**Exercise description**
All of the data below is to be output exactly as written.
********************
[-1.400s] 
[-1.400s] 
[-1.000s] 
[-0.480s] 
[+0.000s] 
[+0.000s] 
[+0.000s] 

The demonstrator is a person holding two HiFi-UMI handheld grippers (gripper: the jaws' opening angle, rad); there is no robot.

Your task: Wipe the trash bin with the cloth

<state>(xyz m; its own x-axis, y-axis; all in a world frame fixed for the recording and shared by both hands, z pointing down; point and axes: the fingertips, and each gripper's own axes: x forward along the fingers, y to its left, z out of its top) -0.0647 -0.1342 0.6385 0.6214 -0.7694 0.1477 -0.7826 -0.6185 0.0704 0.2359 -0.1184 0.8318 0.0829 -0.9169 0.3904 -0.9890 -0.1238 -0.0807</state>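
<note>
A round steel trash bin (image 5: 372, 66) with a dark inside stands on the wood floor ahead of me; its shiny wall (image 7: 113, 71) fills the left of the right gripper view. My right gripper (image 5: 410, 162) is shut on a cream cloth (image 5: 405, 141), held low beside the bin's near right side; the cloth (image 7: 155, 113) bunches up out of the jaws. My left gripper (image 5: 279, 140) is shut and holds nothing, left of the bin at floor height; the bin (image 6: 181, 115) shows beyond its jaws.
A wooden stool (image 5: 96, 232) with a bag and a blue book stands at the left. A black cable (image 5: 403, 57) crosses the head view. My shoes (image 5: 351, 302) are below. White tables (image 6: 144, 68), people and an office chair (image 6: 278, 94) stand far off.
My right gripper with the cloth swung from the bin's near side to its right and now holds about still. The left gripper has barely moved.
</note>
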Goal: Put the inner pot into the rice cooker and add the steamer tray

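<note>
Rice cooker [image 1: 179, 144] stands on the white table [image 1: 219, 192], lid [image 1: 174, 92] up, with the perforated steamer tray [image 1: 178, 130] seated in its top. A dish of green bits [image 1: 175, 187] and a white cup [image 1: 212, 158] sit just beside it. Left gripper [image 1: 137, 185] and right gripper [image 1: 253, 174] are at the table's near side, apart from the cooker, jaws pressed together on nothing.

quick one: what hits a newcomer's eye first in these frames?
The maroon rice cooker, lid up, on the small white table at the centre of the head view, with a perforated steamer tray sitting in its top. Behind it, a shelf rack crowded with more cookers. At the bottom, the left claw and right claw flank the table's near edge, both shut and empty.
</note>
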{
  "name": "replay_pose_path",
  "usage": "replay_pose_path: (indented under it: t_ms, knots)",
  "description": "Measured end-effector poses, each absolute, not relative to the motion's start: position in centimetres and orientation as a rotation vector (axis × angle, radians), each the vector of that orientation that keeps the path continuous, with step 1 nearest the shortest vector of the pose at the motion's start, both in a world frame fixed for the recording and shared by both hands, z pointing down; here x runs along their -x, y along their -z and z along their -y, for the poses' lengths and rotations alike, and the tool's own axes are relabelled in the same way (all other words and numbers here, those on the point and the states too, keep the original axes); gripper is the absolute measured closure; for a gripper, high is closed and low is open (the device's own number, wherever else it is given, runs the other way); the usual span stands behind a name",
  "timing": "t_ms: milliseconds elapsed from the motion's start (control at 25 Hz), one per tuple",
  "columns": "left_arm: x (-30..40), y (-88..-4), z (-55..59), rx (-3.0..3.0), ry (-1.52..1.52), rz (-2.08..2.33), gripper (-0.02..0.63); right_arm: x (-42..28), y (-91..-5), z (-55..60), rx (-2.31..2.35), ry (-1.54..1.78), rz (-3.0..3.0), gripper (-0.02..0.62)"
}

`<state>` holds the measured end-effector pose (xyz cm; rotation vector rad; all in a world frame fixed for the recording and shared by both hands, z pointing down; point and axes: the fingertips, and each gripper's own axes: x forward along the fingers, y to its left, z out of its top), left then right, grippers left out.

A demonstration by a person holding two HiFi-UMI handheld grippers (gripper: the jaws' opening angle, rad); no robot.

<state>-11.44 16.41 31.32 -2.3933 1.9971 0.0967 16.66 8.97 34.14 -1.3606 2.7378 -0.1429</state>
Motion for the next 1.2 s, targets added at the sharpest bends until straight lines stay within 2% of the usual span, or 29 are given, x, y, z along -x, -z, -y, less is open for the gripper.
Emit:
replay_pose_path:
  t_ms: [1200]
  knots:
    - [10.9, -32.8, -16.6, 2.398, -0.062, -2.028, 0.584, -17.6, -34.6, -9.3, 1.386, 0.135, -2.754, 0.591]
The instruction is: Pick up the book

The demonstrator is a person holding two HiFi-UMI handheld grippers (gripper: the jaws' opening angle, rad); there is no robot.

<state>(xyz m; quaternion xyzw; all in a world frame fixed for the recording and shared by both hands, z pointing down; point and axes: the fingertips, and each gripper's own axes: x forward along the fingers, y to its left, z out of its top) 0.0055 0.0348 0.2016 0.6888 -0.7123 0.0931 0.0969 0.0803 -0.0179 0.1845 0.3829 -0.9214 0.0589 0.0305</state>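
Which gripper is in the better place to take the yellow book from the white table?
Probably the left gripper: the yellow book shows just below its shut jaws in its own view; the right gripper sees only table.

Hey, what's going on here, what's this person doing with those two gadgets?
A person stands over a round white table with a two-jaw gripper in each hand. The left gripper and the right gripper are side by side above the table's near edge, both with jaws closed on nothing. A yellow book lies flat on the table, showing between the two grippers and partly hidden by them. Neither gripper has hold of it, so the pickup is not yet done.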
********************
**Output**
[-1.400s] 
[-1.400s] 
[-1.000s] 
[-0.480s] 
[+0.000s] 
[+0.000s] 
[+0.000s] 

The demonstrator is a person holding two HiFi-UMI handheld grippers (gripper: the jaws' opening angle, rad); there is no robot.

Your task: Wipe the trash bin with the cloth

<state>(xyz m; its own x-axis, y-axis; all in a world frame fixed for the recording and shared by both hands, z pointing down; point and axes: the fingertips, and each gripper's own axes: x forward along the fingers, y to its left, z out of its top) -0.0647 -0.1342 0.6385 0.6214 -0.7694 0.1477 -0.7826 -0.6185 0.0704 0.2359 -0.1184 0.8318 0.0829 -0.9169 0.3904 -0.9890 -0.1238 -0.0807</state>
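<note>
A round steel trash bin (image 5: 372, 66) with a dark inside stands on the wood floor ahead of me; its shiny wall (image 7: 113, 71) fills the left of the right gripper view. My right gripper (image 5: 410, 162) is shut on a cream cloth (image 5: 405, 141), held low beside the bin's near right side; the cloth (image 7: 155, 113) bunches up out of the jaws. My left gripper (image 5: 279, 140) is shut and holds nothing, left of the bin at floor height; the bin (image 6: 181, 115) shows beyond its jaws.
A wooden stool (image 5: 96, 232) with a bag and a blue book stands at the left. A black cable (image 5: 403, 57) crosses the head view. My shoes (image 5: 351, 302) are below. White tables (image 6: 144, 68), people and an office chair (image 6: 278, 94) stand far off.
My right gripper with the cloth swung from the bin's near side to its right and now holds about still. The left gripper has barely moved.
</note>
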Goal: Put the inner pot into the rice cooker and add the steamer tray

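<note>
Rice cooker [image 1: 179, 144] stands on the white table [image 1: 219, 192], lid [image 1: 174, 92] up, with the perforated steamer tray [image 1: 178, 130] seated in its top. A dish of green bits [image 1: 175, 187] and a white cup [image 1: 212, 158] sit just beside it. Left gripper [image 1: 137, 185] and right gripper [image 1: 253, 174] are at the table's near side, apart from the cooker, jaws pressed together on nothing.

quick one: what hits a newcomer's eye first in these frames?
The maroon rice cooker, lid up, on the small white table at the centre of the head view, with a perforated steamer tray sitting in its top. Behind it, a shelf rack crowded with more cookers. At the bottom, the left claw and right claw flank the table's near edge, both shut and empty.
</note>
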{
  "name": "replay_pose_path",
  "usage": "replay_pose_path: (indented under it: t_ms, knots)",
  "description": "Measured end-effector poses, each absolute, not relative to the motion's start: position in centimetres and orientation as a rotation vector (axis × angle, radians), each the vector of that orientation that keeps the path continuous, with step 1 nearest the shortest vector of the pose at the motion's start, both in a world frame fixed for the recording and shared by both hands, z pointing down; here x runs along their -x, y along their -z and z along their -y, for the poses' lengths and rotations alike, and the tool's own axes are relabelled in the same way (all other words and numbers here, those on the point and the states too, keep the original axes); gripper is the absolute measured closure; for a gripper, high is closed and low is open (the device's own number, wherever else it is given, runs the other way); the usual span stands behind a name",
  "timing": "t_ms: milliseconds elapsed from the motion's start (control at 25 Hz), one per tuple",
  "columns": "left_arm: x (-30..40), y (-88..-4), z (-55..59), rx (-3.0..3.0), ry (-1.52..1.52), rz (-2.08..2.33), gripper (-0.02..0.63); right_arm: x (-42..28), y (-91..-5), z (-55..60), rx (-2.31..2.35), ry (-1.54..1.78), rz (-3.0..3.0), gripper (-0.02..0.62)"
}

`<state>` holds the measured end-effector pose (xyz cm; rotation vector rad; all in a world frame fixed for the recording and shared by both hands, z pointing down; point and axes: the fingertips, and each gripper's own axes: x forward along the fingers, y to its left, z out of its top), left then right, grippers left out.

A demonstration by a person holding two HiFi-UMI handheld grippers (gripper: the jaws' opening angle, rad); no robot.

<state>-11.44 16.41 31.32 -2.3933 1.9971 0.0967 16.66 8.97 34.14 -1.3606 2.7378 -0.1429</state>
Motion for the next 1.2 s, targets added at the sharpest bends until straight lines stay within 2% of the usual span, or 29 are given, x, y, z along -x, -z, -y, less is open for the gripper.
Emit:
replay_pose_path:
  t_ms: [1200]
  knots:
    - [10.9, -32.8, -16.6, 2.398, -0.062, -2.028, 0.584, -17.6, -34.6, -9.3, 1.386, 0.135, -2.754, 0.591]
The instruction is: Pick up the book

The demonstrator is a person holding two HiFi-UMI handheld grippers (gripper: the jaws' opening angle, rad); there is no robot.

<state>(xyz m; quaternion xyzw; all in a world frame fixed for the recording and shared by both hands, z pointing down; point and axes: the fingertips, and each gripper's own axes: x forward along the fingers, y to its left, z out of its top) 0.0055 0.0348 0.2016 0.6888 -0.7123 0.0931 0.0969 0.0803 -0.0179 0.1845 0.3829 -0.9214 0.0589 0.0305</state>
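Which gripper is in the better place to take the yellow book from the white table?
Probably the left gripper: the yellow book shows just below its shut jaws in its own view; the right gripper sees only table.

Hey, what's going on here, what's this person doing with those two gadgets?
A person stands over a round white table with a two-jaw gripper in each hand. The left gripper and the right gripper are side by side above the table's near edge, both with jaws closed on nothing. A yellow book lies flat on the table, showing between the two grippers and partly hidden by them. Neither gripper has hold of it, so the pickup is not yet done.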

The answer contains nothing more.